→ **Activity**
After locating the line that contains "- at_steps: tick" in the data below, set down exactly that line and each one after it through the line that contains "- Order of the", and nothing more.

→ **Data excerpt**
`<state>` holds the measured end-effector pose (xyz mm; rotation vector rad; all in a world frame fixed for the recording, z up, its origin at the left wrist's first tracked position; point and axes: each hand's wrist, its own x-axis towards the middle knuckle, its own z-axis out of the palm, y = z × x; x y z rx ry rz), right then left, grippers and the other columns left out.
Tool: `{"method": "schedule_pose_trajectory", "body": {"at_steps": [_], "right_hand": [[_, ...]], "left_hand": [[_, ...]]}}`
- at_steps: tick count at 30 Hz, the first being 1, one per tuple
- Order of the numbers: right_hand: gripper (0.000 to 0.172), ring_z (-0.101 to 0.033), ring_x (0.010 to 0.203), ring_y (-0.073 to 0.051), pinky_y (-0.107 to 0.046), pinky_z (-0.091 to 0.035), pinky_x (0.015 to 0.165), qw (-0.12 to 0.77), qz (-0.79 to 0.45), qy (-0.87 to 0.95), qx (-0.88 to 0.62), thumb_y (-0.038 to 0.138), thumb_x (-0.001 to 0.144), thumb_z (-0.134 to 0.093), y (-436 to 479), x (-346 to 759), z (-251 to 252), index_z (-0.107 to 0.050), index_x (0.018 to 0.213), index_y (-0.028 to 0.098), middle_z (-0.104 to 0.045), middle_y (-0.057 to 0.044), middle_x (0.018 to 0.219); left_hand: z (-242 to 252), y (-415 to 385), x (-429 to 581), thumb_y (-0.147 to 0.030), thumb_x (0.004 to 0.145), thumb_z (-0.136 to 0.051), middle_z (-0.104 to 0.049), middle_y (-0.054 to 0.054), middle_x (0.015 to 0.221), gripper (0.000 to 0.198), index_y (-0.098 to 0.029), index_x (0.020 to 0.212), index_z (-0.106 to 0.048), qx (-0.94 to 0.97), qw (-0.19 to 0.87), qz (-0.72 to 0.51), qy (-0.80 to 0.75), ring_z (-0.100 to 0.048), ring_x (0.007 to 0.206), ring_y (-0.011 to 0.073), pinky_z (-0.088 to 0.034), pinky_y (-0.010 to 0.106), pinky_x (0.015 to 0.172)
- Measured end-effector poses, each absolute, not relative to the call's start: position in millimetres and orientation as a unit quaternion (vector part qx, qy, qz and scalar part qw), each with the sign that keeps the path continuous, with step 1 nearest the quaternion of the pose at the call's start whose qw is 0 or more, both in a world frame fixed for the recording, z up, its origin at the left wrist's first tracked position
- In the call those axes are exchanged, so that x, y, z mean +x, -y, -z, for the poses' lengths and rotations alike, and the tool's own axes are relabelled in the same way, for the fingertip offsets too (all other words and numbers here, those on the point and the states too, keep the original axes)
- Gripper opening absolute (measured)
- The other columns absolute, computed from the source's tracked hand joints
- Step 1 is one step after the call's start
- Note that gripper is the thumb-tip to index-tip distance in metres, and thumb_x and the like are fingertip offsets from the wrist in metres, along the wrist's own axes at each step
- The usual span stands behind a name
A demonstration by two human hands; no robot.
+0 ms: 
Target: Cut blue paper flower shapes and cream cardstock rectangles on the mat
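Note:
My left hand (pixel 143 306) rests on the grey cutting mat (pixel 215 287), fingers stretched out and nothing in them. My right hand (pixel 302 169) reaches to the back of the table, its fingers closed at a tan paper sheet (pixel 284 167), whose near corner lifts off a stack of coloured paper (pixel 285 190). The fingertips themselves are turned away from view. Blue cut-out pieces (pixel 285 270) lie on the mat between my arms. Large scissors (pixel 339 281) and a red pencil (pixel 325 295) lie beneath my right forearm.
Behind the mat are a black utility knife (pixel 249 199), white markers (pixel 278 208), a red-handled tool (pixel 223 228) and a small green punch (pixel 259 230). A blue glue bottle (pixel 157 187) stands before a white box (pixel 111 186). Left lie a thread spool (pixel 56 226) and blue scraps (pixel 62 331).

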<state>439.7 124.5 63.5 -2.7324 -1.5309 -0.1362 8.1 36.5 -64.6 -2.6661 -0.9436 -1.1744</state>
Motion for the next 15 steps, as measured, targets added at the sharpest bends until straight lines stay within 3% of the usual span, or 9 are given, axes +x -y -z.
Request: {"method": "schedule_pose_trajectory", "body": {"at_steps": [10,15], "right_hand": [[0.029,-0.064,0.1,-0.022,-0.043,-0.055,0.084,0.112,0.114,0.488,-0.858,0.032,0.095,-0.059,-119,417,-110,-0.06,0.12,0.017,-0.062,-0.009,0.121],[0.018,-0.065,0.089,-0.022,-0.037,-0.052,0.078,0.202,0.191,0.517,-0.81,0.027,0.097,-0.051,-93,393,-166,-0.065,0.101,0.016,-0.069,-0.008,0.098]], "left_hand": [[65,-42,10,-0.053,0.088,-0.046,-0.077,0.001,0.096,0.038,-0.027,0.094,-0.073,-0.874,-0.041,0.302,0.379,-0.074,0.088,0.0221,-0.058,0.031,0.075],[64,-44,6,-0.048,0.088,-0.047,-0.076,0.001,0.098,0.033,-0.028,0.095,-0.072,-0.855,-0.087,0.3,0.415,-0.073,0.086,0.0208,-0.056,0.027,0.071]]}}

→ **Solution to this exercise**
- at_steps: tick count at 30 Hz, the first being 1, one per tuple
- Order of the numbers: right_hand: gripper (0.000 to 0.172), ring_z (-0.101 to 0.033), ring_x (0.010 to 0.203), ring_y (-0.073 to 0.051), pinky_y (-0.107 to 0.046), pinky_z (-0.091 to 0.035), pinky_x (0.015 to 0.165), qw (-0.12 to 0.77), qz (-0.79 to 0.45), qy (-0.87 to 0.95), qx (-0.88 to 0.62), thumb_y (-0.038 to 0.138), thumb_x (-0.001 to 0.144), thumb_z (-0.134 to 0.093), y (-436 to 479), x (-346 to 759), z (-251 to 252), index_z (-0.107 to 0.050), index_x (0.018 to 0.213), index_y (-0.028 to 0.098), middle_z (-0.104 to 0.045), middle_y (-0.057 to 0.044), middle_x (0.018 to 0.219); left_hand: z (-242 to 252), y (-415 to 385), x (-429 to 581), thumb_y (-0.147 to 0.030), thumb_x (0.004 to 0.145), thumb_z (-0.136 to 0.051), middle_z (-0.104 to 0.049), middle_y (-0.054 to 0.054), middle_x (0.015 to 0.221), gripper (0.000 to 0.198), index_y (-0.098 to 0.029), index_x (0.020 to 0.212), index_z (-0.106 to 0.048), qx (-0.94 to 0.97), qw (-0.19 to 0.87), qz (-0.72 to 0.51), qy (-0.80 to 0.75), ring_z (-0.100 to 0.048), ring_x (0.007 to 0.206), ring_y (-0.011 to 0.073), pinky_z (-0.088 to 0.034), pinky_y (-0.010 to 0.106), pinky_x (0.015 to 0.172)

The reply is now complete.